Once the pictures are set aside, reproduce the remaining data exactly.

* MATERIAL PROVIDED
============================================================
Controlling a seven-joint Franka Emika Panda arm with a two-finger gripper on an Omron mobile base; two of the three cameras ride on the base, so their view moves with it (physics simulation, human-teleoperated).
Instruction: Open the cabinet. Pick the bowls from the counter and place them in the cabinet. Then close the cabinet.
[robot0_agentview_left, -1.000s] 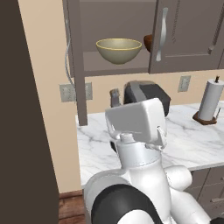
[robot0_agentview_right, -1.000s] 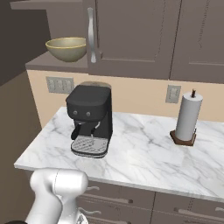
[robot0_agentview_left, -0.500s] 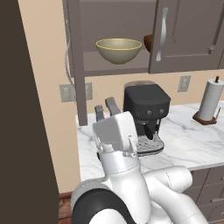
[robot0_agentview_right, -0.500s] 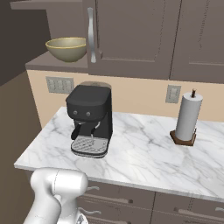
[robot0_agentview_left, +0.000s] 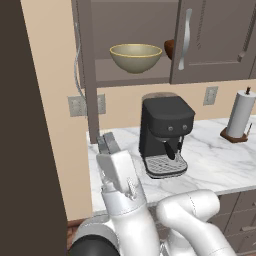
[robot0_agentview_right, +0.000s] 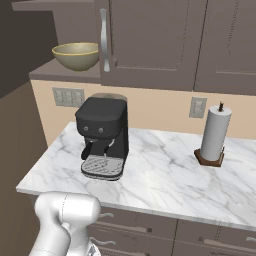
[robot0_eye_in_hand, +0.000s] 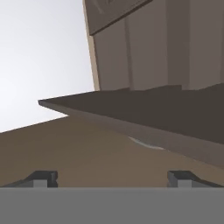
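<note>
1. The reddish-brown bowl (robot0_agentview_left: 169, 48) is sitting on the cabinet shelf, mostly hidden behind the closed right door (robot0_agentview_left: 212, 40); just a dark rim edge is peeking past the door in the left base view.
2. The pale olive-yellow bowl (robot0_agentview_left: 136, 57) is resting upright on the same shelf, in plain sight through the opened left side of the cabinet (robot0_agentview_left: 140, 80); in the right base view the bowl (robot0_agentview_right: 76, 55) is sitting just left of the curved silver handle (robot0_agentview_right: 104, 39).
3. The left door (robot0_agentview_left: 85, 70) is standing swung out, seen nearly edge-on, its handle barely showing.
4. The jaws (robot0_agentview_left: 108, 143) are pointing up beside the tabletop's (robot0_agentview_left: 210, 165) left end, below the open door; in the hand view the two tips are standing wide apart, released, nothing between them.
5. The hand view is looking up at the cabinet's dark underside; what lies beyond is hard to make out.
6. A black coffee machine (robot0_agentview_left: 164, 135) is standing on the tabletop, with a paper towel roll (robot0_agentview_left: 239, 115) well apart to its right.
</note>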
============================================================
* RESPONSE TO THE TASK
Controlling a seven-joint Franka Emika Panda arm with a two-finger gripper on an Omron mobile base; two of the three cameras ride on the base, so their view moves with it (physics simulation, human-teleoperated).
Instruction: Open the cabinet. Pick the bowls from the counter and place them in the cabinet. Then close the cabinet.
[robot0_agentview_left, -1.000s] 
[robot0_agentview_right, -1.000s] 
[robot0_agentview_left, -0.500s] 
[robot0_agentview_right, -0.500s] 
[robot0_agentview_left, +0.000s] 
[robot0_agentview_right, +0.000s] 
[robot0_eye_in_hand, +0.000s] 
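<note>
1. The reddish-brown bowl (robot0_agentview_left: 169, 48) is sitting on the cabinet shelf, mostly hidden behind the closed right door (robot0_agentview_left: 212, 40); just a dark rim edge is peeking past the door in the left base view.
2. The pale olive-yellow bowl (robot0_agentview_left: 136, 57) is resting upright on the same shelf, in plain sight through the opened left side of the cabinet (robot0_agentview_left: 140, 80); in the right base view the bowl (robot0_agentview_right: 76, 55) is sitting just left of the curved silver handle (robot0_agentview_right: 104, 39).
3. The left door (robot0_agentview_left: 85, 70) is standing swung out, seen nearly edge-on, its handle barely showing.
4. The jaws (robot0_agentview_left: 108, 143) are pointing up beside the tabletop's (robot0_agentview_left: 210, 165) left end, below the open door; in the hand view the two tips are standing wide apart, released, nothing between them.
5. The hand view is looking up at the cabinet's dark underside; what lies beyond is hard to make out.
6. A black coffee machine (robot0_agentview_left: 164, 135) is standing on the tabletop, with a paper towel roll (robot0_agentview_left: 239, 115) well apart to its right.
</note>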

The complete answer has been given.